● **BRIEF**
Where does "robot" occur in the listing? Copy every line that holds it.

● **RECORDS SUPPLIED**
BEGIN

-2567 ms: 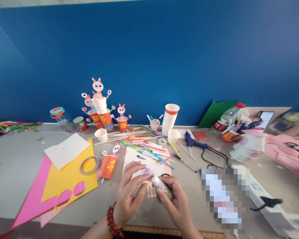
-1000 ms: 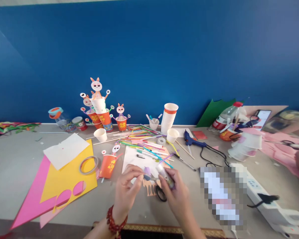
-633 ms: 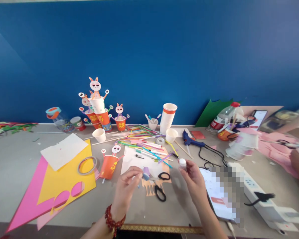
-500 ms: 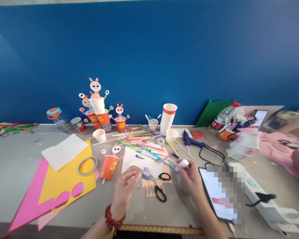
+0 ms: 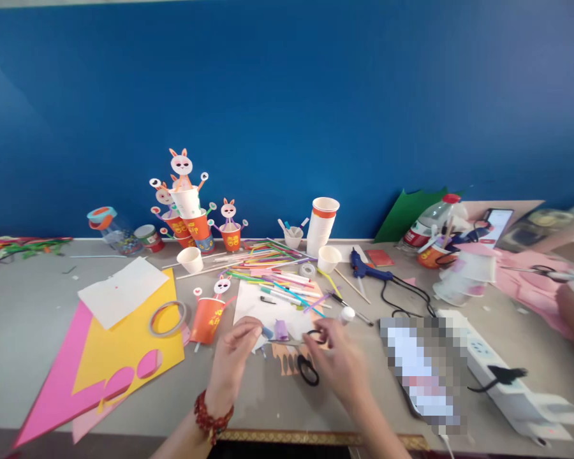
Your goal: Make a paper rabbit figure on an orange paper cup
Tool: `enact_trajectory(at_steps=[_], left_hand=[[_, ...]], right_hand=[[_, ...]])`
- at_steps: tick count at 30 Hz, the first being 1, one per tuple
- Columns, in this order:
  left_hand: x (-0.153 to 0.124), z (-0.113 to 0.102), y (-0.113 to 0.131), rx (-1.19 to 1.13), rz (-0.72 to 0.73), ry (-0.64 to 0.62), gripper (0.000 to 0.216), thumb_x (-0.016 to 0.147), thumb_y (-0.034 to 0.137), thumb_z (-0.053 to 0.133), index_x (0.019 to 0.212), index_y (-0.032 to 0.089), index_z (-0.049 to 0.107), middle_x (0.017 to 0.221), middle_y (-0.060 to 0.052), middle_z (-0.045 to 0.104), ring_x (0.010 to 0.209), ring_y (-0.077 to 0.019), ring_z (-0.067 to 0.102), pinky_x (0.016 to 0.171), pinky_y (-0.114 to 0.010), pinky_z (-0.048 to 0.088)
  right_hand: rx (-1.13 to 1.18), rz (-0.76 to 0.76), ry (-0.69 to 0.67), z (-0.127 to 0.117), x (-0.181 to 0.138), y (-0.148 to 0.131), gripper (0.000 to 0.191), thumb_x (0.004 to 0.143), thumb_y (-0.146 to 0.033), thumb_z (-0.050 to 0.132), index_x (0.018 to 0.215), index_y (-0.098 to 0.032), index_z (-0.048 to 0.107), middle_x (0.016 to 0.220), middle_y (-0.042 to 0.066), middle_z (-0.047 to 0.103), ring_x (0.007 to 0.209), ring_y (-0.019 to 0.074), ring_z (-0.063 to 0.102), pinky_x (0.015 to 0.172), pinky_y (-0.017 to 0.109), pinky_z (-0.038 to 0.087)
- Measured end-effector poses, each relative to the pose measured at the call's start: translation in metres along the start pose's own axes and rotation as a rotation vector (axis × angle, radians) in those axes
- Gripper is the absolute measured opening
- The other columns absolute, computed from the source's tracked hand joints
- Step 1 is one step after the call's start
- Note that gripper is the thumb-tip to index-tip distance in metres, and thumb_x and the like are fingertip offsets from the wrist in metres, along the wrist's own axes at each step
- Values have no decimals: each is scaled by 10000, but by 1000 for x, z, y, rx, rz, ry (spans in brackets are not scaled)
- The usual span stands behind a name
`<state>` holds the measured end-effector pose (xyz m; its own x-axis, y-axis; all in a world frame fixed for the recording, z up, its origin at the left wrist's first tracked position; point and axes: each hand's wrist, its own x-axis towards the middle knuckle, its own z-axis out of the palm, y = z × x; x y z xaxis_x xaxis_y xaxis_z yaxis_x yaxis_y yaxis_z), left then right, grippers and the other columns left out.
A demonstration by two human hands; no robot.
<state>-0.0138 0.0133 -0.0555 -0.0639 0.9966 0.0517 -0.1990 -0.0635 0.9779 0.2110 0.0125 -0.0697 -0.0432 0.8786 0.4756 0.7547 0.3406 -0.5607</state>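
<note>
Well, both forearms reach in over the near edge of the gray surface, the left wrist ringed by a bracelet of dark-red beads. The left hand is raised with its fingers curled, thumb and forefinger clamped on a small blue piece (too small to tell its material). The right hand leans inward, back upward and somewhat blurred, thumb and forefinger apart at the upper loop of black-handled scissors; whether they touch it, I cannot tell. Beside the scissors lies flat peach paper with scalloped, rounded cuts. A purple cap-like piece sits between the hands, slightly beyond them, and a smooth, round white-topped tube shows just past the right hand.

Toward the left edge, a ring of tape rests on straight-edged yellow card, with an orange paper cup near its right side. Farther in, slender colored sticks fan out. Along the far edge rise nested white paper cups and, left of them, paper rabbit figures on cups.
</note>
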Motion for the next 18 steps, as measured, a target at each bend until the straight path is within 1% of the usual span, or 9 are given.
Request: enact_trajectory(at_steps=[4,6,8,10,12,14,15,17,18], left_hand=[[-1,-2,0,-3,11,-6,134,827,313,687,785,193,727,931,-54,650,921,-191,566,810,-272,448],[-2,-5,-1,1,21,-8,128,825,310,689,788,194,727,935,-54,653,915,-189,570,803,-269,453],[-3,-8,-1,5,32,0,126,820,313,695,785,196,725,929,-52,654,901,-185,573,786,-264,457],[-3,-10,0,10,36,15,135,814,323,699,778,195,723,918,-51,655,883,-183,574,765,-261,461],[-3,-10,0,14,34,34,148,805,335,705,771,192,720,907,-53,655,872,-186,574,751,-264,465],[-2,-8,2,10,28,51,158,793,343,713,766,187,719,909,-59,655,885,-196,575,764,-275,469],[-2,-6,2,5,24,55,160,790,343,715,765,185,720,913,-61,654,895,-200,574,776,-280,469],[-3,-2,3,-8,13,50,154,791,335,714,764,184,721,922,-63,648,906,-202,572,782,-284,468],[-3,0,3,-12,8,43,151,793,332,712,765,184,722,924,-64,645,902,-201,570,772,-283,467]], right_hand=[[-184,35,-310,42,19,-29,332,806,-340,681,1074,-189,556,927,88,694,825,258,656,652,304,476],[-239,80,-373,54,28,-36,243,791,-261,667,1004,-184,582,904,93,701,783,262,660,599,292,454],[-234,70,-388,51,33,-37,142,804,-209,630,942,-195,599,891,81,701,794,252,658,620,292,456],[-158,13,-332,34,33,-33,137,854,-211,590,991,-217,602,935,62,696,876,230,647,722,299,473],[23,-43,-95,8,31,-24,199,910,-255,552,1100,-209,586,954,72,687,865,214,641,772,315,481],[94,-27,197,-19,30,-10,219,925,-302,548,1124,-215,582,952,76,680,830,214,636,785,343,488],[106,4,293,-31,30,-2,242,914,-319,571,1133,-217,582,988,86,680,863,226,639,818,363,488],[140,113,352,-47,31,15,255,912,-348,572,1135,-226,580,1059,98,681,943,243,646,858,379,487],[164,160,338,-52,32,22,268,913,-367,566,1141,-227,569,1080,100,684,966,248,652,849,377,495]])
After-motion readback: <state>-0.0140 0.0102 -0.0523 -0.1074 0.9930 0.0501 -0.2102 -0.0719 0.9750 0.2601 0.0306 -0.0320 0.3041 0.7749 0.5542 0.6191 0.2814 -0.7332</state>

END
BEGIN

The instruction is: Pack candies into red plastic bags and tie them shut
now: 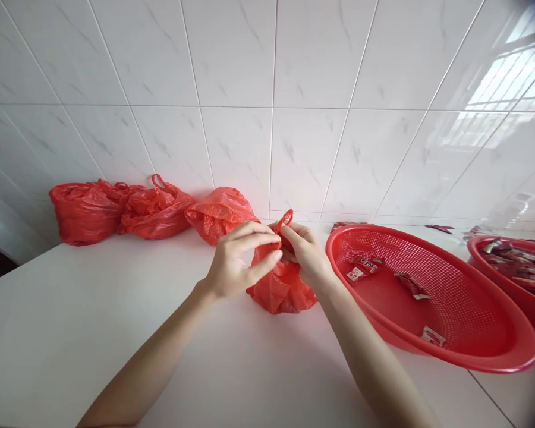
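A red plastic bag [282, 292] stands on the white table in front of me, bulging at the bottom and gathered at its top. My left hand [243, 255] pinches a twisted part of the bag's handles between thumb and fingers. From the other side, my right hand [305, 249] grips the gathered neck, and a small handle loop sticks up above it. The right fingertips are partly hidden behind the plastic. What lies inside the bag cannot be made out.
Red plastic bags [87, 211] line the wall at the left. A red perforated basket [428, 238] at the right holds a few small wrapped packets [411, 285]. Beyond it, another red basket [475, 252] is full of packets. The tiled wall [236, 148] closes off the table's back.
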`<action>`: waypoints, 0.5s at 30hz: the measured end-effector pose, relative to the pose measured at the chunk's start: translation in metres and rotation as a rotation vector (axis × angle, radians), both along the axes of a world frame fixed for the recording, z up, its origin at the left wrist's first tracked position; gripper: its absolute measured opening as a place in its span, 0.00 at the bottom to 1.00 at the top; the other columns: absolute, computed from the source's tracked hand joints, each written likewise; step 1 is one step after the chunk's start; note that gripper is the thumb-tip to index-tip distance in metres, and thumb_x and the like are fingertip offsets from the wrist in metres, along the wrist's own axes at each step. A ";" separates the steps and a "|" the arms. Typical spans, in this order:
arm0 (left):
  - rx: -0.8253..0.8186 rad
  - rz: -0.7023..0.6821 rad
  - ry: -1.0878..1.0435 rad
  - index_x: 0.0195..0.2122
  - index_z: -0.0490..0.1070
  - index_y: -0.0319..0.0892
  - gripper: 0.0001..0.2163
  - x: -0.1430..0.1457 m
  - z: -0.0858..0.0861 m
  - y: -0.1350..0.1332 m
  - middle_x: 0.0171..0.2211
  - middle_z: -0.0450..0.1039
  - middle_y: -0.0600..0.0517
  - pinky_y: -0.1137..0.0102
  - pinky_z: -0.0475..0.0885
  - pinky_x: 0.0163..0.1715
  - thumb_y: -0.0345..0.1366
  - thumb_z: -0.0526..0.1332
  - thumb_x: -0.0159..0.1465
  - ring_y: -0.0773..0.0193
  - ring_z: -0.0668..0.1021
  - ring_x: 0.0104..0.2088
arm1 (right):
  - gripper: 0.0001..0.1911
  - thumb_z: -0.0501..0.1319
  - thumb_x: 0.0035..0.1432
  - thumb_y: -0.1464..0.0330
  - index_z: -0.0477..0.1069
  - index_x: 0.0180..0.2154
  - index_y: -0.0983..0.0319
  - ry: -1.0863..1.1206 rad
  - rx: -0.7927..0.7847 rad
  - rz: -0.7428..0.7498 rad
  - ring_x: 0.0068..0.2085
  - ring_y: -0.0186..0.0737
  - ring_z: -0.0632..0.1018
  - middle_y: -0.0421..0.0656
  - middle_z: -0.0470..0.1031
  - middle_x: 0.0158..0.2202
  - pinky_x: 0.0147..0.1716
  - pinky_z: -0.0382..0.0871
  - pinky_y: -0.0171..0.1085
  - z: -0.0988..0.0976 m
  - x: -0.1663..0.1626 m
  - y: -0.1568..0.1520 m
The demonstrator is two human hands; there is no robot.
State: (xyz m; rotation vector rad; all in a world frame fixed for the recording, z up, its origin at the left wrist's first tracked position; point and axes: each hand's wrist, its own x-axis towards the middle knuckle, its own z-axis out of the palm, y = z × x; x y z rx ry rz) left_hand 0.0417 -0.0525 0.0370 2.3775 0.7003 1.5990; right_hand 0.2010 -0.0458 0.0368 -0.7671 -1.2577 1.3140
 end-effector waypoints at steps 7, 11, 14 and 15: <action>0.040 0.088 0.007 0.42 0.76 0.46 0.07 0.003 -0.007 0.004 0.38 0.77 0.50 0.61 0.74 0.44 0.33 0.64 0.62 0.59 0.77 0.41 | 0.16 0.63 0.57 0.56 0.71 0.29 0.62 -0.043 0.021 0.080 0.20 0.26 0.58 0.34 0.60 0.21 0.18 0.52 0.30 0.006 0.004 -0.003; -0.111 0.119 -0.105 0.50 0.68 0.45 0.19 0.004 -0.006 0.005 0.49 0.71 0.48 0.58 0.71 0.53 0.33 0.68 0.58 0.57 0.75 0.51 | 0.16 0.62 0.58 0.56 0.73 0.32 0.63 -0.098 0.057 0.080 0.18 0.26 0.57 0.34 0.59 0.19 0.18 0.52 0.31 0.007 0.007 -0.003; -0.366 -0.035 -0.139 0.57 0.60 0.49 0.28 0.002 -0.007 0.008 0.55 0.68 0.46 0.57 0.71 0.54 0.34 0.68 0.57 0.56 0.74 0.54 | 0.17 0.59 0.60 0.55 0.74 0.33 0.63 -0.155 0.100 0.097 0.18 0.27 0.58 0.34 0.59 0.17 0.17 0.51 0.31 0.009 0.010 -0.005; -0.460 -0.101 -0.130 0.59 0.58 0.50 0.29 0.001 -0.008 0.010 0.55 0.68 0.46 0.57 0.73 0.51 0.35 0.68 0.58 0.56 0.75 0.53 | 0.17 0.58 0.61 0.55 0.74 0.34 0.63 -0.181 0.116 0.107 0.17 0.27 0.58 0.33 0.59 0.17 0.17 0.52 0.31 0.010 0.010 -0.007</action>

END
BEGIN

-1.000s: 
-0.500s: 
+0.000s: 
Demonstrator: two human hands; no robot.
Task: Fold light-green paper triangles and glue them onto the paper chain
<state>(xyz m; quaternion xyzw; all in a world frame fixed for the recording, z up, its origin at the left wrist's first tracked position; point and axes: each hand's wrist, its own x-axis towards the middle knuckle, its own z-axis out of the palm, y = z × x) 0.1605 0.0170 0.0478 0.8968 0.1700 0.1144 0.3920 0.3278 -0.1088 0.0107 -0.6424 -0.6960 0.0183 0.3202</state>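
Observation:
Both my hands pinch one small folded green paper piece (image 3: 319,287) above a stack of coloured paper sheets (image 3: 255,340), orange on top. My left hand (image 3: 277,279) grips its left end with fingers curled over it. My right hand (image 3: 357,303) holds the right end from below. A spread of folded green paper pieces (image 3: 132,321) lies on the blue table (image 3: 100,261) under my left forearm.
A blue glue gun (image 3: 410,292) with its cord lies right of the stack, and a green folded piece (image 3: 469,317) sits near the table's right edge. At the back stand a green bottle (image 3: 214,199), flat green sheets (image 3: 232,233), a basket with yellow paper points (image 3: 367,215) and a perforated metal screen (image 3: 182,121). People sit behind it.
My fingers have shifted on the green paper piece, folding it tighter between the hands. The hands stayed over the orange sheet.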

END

● **EXPECTED OUTPUT**
A demonstration by two human hands; no robot.
The demonstrator is two human hands; there is no robot.
Demonstrator: two human hands; no robot.

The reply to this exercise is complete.